To relieve this situation there should be several new areas of focus. The industry needs to understand this guidance is the first to explicitly embrace the goals and principles of the FDA initiative Pharmaceutical CGMPS for the 21st Century – A Risk based Approach, issued in 2004. The intent is to force the industry to adopt the principles of process understanding as the foundation for product quality, rather than fall back on the old model of inspection and testing. This requires a new, more cohesive linkage between product development technology transfer and validation organizations. Innovative companies are better positioned to make this paradigm shift as their current product development structure is more in line with establishing this level of process understanding. Generic and API manufacturers find themselves at a distinct disadvantage. It is not unusual for the process limits filed in an ANDA to have no supportive data at all. Similarly thin data backs up the establishment of the manufacturing batch record process limits. Bioequivalency lots are rarely manufactured at full scale since, in the absence of an In Vitro-In Vivo Correlation, there is always a chance the product will not be bioequivalent. Finally, historically, most process validation lots have been manufactured at nominal conditions so there is little precedence for making this leap in thinking.
If the industry and the FDA are to move forward several things must happen. First, all agencies dealing with market sectors of industry subsumed within the process validation guidance must put forth the same position regarding the new guidance. Second, it would be helpful to develop a common lexicon. I know the agency has been deliberate in not using the term critical process parameter, but doing so only slows the transition toward the new process-centric thinking of the new guidance.

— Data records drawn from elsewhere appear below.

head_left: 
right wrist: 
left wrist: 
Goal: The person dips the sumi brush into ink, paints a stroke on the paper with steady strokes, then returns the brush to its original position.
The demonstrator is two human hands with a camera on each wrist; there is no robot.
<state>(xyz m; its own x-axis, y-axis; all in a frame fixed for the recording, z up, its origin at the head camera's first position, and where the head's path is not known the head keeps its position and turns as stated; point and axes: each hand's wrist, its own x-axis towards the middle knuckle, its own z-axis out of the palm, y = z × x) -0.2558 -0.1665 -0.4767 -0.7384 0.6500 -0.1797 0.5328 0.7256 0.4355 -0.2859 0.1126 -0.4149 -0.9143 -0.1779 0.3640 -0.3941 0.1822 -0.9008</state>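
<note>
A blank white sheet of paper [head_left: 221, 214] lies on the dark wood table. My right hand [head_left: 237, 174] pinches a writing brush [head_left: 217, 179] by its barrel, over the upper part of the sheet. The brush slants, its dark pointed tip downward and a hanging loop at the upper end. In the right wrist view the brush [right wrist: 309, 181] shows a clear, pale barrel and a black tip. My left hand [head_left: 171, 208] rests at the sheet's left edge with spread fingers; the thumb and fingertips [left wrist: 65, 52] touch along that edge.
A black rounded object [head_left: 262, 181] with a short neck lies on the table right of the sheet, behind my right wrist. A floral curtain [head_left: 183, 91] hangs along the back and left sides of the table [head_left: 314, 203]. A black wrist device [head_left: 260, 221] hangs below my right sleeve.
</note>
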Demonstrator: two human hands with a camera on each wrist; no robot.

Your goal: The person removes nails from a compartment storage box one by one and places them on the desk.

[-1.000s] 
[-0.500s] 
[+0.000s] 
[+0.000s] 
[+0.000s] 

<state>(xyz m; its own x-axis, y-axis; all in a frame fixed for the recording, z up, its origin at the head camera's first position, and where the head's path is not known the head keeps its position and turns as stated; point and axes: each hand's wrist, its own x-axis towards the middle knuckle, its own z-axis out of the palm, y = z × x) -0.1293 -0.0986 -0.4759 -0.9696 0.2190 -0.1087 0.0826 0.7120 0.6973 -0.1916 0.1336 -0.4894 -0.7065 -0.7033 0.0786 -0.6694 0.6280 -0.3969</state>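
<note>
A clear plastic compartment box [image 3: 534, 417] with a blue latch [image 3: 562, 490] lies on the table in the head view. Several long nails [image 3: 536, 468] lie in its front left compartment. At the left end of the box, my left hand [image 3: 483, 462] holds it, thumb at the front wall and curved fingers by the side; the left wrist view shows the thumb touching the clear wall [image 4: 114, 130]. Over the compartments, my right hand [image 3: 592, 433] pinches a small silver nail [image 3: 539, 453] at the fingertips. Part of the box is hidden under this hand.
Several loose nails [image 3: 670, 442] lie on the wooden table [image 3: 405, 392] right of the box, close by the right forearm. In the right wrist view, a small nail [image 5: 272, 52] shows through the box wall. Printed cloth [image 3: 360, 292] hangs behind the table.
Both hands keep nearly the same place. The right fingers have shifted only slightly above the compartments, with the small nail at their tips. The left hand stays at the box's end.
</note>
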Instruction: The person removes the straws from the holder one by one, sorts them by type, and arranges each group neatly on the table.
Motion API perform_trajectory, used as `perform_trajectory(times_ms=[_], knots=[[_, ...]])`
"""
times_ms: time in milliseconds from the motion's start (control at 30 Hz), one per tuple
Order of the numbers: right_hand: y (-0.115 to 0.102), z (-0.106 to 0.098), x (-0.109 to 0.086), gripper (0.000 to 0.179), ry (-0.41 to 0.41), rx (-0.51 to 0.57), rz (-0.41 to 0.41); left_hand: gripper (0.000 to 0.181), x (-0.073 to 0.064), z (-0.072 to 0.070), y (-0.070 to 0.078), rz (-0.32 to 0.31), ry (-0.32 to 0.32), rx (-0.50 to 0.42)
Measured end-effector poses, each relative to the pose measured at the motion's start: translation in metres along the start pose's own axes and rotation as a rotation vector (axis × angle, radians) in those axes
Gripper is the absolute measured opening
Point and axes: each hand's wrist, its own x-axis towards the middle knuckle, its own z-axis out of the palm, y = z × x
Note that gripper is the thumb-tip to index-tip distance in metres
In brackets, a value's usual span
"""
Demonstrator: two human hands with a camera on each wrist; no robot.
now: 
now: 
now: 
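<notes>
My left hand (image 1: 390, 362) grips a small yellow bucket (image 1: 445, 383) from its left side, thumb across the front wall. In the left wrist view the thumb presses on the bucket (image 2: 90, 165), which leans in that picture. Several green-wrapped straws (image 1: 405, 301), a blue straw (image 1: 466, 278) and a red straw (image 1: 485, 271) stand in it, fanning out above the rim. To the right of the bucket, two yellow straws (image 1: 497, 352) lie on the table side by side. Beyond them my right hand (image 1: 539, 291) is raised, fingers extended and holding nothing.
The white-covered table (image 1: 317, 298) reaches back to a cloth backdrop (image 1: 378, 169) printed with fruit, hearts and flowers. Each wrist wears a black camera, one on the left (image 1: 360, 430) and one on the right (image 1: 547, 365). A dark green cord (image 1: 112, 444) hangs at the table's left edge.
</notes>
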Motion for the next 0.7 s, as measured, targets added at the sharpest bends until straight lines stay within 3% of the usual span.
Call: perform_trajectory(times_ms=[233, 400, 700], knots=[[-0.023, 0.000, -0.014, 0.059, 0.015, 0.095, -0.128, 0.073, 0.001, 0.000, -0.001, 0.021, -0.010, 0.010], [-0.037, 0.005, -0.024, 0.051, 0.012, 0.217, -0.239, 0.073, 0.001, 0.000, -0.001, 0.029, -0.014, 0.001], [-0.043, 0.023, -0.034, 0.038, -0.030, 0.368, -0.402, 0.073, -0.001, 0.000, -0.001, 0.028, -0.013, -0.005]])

The bottom line is that generics account for 78%2 of the drugs sold in the U.S. and that number will likely increase as we deal with issues such as drug pricing control and national healthcare. The absence of a unified position in terms of agency expectations can only add to the confusion in the current U.S. pharmaceutical market and will keep industry from doing the heavy lifting necessary to embrace the principles of the new guidance.
References
- Guidance for Industry – Process Validation: General Principles and Practices
U.S. Department of Health and Human Services
Food and Drug Administration
Center for Drug Evaluation and Research (CDER)
Center for Biologics Evaluation and Research (CBER)
Center for Veterinary Medicine (CVM)
January 2011 – Current Good Manufacturing Practices (CGMP) – Revision 1 - IMS Institute for Healthcare Informatics http://www.imshealth.com/portal/site/ims
Bikash Chatterjee is the president of Pharmatech Associates, Inc. He has been involved in the bio-pharmaceutical, pharmaceutical, medical device, and diagnostics industry for over 20 years. His expertise includes site selection, project management, design, and validation of facilities for both U.S. and European regulatory requirements.